Using Domain Knowledge to Guide Dialog Structure Induction via Neural Probabilistic Soft Logic
This work addresses the challenge of improving dialog system design and discourse analysis by enhancing DSI performance in limited-data and cross-domain scenarios, though it is incremental as it builds on existing neural-symbolic approaches.
The authors tackled the problem of Dialog Structure Induction (DSI) by introducing NEUPSL DSI, a neural-symbolic method that injects symbolic knowledge into a generative neural model, resulting in consistent performance improvements across three datasets in unsupervised and semi-supervised settings.

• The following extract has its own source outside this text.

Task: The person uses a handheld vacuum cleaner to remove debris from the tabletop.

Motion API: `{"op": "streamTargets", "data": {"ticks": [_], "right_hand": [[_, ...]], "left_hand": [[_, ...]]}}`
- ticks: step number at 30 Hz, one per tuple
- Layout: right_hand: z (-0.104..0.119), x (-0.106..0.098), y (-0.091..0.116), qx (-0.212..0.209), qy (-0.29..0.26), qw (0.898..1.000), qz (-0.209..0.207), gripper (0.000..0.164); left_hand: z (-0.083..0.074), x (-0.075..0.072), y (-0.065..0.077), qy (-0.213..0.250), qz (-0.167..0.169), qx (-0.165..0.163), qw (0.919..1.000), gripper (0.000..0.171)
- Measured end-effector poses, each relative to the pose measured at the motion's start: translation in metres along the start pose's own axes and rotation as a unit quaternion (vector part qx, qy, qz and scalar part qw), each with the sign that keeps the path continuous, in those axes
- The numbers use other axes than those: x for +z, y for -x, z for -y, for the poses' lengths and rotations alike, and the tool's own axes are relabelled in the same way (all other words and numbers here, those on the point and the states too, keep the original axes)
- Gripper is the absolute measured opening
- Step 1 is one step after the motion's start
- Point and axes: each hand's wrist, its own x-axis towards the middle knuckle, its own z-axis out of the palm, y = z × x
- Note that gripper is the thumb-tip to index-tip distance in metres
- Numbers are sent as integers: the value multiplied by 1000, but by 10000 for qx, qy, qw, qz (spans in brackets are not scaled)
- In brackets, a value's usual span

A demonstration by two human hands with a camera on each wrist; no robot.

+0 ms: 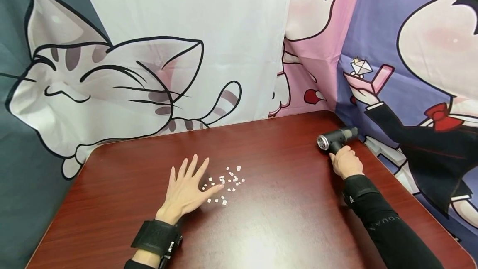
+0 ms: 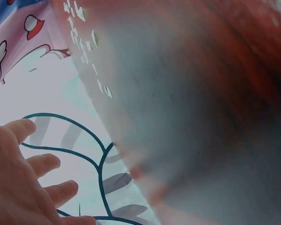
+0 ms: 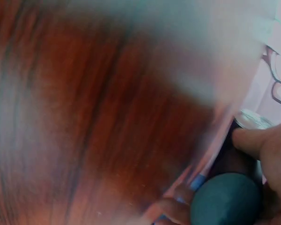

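My left hand (image 1: pixel 185 191) is spread with straight fingers over the table, its thumb overlapping a scatter of small white paper bits (image 1: pixel 224 202) in the head view. It holds nothing. On the right, my right hand (image 1: pixel 347 162) grips the handle of a black, gun-shaped handheld vacuum (image 1: pixel 330 140). One end of its barrel is a silver ring, and the other is a smoky translucent nozzle (image 1: pixel 350 132) pointing right. From the right wrist, the round dark base of the handle (image 3: pixel 227 200) shows with fingers curled round it. Paper bits (image 2: pixel 86 45) line up at the top of the left wrist view.
The dark red wooden table (image 1: pixel 284 215) has a glossy top and rounded back corners. Cartoon-printed cloths (image 1: pixel 246 32) hang along its back and right sides. Black straps (image 1: pixel 156 238) circle both wrists.
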Motion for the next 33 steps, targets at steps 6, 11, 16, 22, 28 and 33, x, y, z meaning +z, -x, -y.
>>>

Dialog Structure Induction (DSI) is the task of inferring the latent dialog structure (i.e., a set of dialog states and their temporal transitions) of a given goal-oriented dialog. It is a critical component for modern dialog system design and discourse analysis. Existing DSI approaches are often purely data-driven, deploy models that infer latent states without access to domain knowledge, underperform when the training corpus is limited/noisy, or have difficulty when test dialogs exhibit distributional shifts from the training domain. This work explores a neural-symbolic approach as a potential solution to these problems. We introduce Neural Probabilistic Soft Logic Dialogue Structure Induction (NEUPSL DSI), a principled approach that injects symbolic knowledge into the latent space of a generative neural model. We conduct a thorough empirical investigation on the effect of NEUPSL DSI learning on hidden representation quality, few-shot learning, and out-of-domain generalization performance. Over three dialog structure induction datasets and across unsupervised and semi-supervised settings for standard and cross-domain generalization, the injection of symbolic knowledge using NEUPSL DSI provides a consistent boost in performance over the canonical baselines.